Washington quer também que o país importe gás natural de países como a Polônia e a Hungria e desenvolva uma nova rota de abastecimento através da Eslováquia.

Venezuela

Por outro lado, o boom energético também pode estar levando os Estados Unidos a ter uma menor participação em zonas onde já não têm tanta dependência comercial.

Fontes ouvidas pela BBC Mundo disseram que se os protestos na Venezuela tivessem ocorrido há cinco ou dez anos, a reação do governo americano teria sido diferente da vista agora, especialmente devido às mudanças em sua relação com Caracas na área de energia.

Christian Gómez concorda e diz que os Estados Unidos têm um interesse menor pela Venezuela porque "tem menos incentivos", ainda que não venha a abandonar imediatamente os seus vínculos energéticos.

Ainda que a Venezuela continue sendo um fornecedor importante de petróleo para os EUA, o volume importado por Washington caiu nos últimos 15 anos.

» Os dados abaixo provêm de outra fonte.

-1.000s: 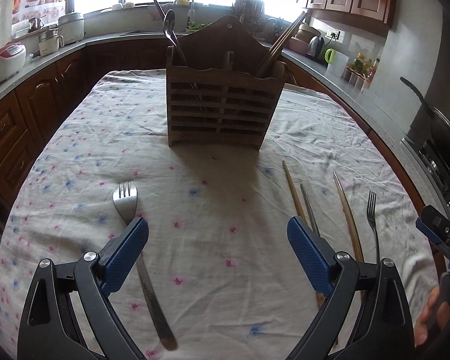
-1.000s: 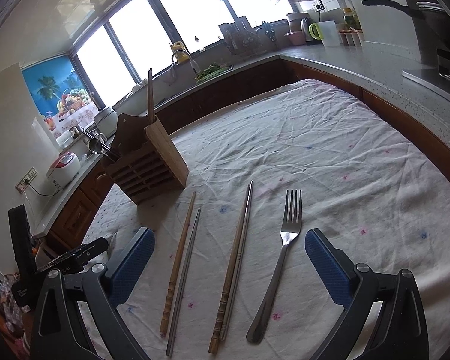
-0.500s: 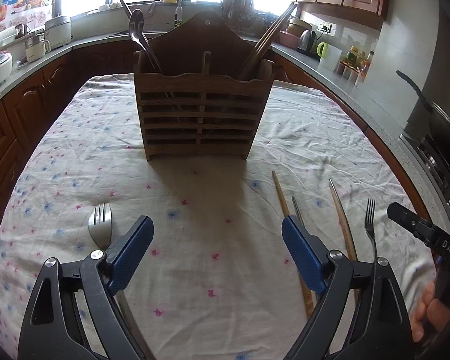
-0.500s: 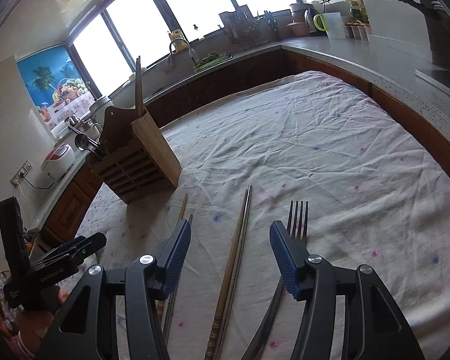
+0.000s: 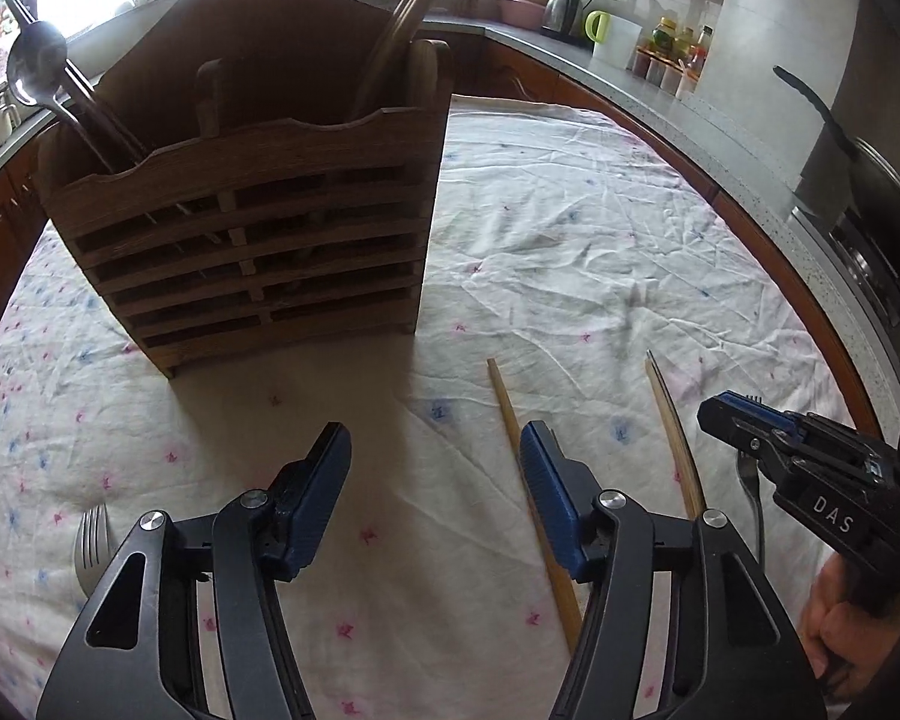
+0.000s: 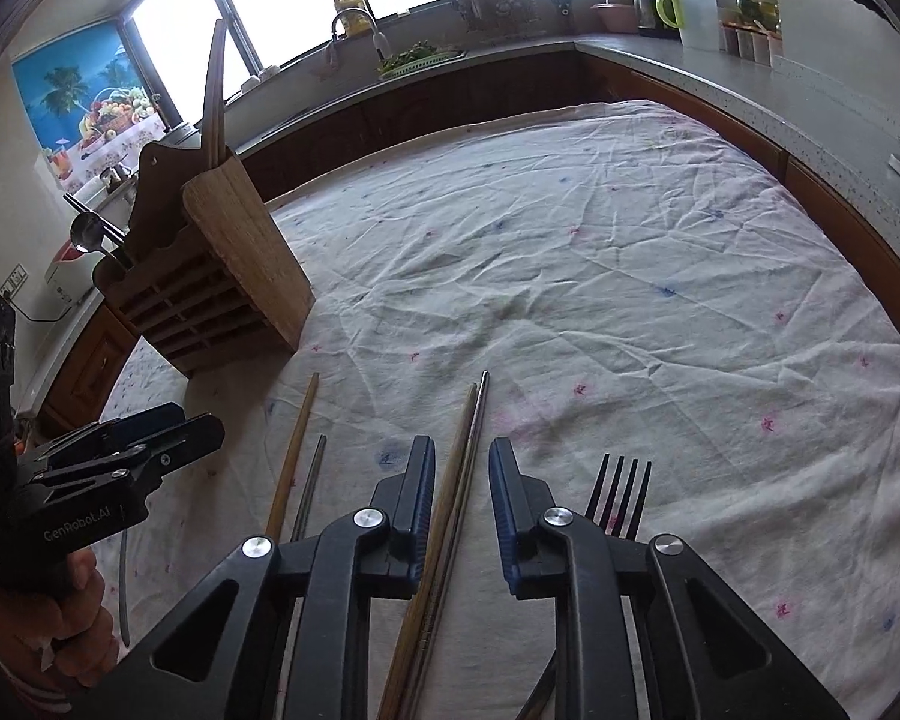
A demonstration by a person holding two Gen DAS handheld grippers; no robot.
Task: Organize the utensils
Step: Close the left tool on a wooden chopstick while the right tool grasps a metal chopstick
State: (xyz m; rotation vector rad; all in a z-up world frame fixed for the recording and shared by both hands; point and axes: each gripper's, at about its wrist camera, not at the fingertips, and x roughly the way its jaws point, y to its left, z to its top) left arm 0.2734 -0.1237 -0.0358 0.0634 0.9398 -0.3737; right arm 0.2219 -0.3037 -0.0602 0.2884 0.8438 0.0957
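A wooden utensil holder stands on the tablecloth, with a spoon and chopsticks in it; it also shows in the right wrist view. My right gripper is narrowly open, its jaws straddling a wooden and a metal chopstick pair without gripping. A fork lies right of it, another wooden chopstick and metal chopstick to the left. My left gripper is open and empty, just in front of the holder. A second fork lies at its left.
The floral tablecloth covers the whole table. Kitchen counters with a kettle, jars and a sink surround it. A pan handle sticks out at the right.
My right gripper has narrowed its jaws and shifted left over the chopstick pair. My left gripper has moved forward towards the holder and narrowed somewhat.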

Além disso, como disse Pascual ao Congresso, o governo americano está consciente de que uma produção local maior pode afetar ainda mais as importações de Caracas.

Hochstein, por sua vez, não acredita que a fartura energética esteja influenciando a resposta diplomática à crise na Venezuela.

"Há uma separação entre nossa política geral para com a Venezuela e o fato de estarmos importando menos", opina. "Tradicionalmente, somos importadores de petróleo venezuelano e continuamos sendo hoje."